» **ASSIGNMENT**:
Reproduce, with no edits, the line that contains "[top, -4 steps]" and all the lines that follow it, ending with the last line of the records.

» **Stored dataset items**:
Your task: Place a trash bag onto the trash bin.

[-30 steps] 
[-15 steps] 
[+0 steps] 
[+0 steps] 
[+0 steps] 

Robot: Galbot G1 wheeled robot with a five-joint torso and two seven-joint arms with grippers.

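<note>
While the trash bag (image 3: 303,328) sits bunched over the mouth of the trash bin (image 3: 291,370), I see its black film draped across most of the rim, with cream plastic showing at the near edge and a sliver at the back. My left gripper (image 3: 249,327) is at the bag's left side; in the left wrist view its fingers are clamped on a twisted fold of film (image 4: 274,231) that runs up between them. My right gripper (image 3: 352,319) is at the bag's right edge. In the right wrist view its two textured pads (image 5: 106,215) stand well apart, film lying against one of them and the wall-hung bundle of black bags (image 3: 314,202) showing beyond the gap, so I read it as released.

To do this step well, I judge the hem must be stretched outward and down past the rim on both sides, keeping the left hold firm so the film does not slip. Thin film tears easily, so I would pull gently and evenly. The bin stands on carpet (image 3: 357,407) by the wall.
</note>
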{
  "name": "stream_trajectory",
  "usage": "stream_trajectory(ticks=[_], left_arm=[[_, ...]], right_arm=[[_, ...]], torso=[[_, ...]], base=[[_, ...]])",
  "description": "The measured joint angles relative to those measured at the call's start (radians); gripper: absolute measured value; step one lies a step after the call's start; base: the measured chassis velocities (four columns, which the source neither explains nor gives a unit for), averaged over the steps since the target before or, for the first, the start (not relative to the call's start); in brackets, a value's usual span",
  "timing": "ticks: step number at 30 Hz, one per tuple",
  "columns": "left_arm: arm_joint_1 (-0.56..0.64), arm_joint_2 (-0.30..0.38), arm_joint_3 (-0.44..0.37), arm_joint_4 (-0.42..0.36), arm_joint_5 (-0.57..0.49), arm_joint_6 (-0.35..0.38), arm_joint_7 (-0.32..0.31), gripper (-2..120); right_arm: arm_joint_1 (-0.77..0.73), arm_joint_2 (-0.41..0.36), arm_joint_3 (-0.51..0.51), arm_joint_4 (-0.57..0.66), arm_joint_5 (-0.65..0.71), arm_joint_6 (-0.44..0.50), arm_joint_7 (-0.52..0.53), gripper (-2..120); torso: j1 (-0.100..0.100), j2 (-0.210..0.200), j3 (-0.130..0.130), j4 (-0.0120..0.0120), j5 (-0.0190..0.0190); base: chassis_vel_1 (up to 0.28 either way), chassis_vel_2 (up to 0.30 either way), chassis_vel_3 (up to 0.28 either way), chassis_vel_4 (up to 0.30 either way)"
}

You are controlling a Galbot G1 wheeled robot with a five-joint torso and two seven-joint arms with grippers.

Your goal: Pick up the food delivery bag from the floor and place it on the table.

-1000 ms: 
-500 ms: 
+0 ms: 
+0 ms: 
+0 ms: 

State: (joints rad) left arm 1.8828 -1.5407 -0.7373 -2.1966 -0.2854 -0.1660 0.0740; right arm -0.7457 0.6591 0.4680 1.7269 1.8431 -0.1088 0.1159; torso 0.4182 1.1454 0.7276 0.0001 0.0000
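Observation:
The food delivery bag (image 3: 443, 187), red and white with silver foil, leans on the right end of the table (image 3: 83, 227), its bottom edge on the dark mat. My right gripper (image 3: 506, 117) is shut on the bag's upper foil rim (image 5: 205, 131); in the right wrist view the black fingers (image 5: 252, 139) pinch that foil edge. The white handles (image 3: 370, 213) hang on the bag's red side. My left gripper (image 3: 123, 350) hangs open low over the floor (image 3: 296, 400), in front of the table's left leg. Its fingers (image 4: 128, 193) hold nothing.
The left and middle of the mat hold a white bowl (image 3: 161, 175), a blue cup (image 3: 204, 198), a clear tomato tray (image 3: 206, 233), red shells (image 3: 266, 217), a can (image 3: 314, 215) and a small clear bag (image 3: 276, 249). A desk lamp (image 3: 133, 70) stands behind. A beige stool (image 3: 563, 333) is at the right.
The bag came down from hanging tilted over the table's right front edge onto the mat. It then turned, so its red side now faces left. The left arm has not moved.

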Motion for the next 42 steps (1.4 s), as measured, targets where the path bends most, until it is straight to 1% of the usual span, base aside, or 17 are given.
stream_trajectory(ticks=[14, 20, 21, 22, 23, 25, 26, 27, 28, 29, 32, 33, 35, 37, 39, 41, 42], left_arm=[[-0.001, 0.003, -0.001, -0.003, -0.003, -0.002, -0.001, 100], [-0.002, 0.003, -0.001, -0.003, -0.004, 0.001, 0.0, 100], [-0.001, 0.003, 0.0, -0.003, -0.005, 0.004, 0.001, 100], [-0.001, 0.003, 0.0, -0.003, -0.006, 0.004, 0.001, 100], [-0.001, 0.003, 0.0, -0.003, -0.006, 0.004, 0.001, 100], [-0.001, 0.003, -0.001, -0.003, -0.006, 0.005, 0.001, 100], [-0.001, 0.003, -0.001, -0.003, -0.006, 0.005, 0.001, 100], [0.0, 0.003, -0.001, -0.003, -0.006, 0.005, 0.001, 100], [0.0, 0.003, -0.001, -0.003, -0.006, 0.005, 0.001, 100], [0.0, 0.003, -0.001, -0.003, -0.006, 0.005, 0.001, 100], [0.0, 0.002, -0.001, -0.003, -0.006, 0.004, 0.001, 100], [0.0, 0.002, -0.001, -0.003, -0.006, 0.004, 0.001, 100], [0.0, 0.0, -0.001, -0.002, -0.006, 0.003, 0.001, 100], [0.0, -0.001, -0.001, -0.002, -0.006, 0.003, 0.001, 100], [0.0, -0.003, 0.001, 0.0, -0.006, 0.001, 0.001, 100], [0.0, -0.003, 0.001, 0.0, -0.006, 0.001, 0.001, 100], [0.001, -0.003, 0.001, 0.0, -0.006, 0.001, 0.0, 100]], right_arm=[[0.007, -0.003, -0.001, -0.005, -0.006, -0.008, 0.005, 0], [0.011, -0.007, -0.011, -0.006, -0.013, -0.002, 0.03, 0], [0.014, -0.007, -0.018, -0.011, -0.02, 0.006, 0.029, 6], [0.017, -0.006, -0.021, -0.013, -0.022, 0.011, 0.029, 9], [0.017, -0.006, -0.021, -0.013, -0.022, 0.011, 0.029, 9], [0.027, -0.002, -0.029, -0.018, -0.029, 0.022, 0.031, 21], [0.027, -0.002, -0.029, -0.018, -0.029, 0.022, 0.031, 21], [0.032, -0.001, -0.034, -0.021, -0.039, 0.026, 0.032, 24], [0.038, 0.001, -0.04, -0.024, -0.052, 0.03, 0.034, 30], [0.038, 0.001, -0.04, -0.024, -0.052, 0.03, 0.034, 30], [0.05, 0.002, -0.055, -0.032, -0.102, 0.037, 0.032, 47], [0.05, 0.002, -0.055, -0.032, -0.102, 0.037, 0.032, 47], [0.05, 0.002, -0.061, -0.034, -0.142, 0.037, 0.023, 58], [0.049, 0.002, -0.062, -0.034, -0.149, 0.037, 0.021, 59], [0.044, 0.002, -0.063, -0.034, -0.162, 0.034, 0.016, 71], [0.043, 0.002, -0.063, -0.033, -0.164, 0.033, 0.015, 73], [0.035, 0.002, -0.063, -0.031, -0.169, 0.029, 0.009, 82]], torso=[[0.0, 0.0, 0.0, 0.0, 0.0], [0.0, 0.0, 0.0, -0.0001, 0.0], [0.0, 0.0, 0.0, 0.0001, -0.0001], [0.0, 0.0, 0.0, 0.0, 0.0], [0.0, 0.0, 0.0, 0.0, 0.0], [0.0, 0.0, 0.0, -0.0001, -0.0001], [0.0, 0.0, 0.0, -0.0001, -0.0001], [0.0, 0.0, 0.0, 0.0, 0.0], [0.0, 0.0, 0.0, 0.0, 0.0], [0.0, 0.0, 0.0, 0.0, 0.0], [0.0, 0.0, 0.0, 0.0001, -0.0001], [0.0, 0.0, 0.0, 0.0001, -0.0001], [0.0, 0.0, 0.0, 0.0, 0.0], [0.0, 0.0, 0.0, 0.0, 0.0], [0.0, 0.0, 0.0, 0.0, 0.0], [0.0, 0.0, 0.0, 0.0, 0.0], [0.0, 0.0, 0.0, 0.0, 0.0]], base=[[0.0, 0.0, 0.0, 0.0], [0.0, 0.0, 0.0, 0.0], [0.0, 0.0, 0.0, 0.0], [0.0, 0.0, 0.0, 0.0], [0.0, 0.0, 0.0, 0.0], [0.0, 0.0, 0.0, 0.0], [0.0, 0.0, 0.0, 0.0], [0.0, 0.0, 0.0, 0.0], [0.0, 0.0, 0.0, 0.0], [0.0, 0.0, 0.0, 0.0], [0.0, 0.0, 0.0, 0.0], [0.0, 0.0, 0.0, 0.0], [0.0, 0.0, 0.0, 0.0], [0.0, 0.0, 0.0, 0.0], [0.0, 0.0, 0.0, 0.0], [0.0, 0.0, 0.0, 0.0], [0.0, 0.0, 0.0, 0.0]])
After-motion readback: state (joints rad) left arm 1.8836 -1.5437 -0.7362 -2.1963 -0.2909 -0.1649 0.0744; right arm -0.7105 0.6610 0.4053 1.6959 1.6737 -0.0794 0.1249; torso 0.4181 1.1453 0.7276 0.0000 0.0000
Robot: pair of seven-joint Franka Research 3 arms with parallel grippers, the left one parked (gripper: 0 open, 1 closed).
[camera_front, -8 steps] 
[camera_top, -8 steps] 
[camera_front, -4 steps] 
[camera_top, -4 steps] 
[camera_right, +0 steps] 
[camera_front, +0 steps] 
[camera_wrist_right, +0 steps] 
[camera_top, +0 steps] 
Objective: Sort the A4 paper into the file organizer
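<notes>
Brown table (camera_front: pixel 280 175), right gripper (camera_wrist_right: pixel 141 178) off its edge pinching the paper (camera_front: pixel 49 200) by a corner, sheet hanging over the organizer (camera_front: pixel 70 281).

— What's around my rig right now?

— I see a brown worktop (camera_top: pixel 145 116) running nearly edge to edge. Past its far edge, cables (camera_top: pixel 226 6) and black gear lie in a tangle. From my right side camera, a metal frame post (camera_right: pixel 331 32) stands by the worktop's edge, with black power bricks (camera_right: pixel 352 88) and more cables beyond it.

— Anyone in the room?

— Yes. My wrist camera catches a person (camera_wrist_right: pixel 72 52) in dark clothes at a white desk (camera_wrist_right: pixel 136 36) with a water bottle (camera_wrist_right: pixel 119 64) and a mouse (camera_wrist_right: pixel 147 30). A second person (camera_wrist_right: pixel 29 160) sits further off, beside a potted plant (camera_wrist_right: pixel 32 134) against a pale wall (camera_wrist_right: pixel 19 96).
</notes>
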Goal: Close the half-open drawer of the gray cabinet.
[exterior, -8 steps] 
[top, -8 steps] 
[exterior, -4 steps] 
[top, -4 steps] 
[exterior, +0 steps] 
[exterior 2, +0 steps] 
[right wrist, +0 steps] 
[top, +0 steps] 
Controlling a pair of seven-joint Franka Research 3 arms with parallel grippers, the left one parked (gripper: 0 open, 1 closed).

» **COMPLETED EXERCISE**:
[top, -4 steps] 
[exterior, +0 steps] 
[exterior 2, +0 steps] 
[right wrist, +0 steps] 
[top, +0 steps] 
Controlling a pair of seven-joint Franka Research 3 arms with parallel grippers, the left one parked (gripper: 0 open, 1 closed).

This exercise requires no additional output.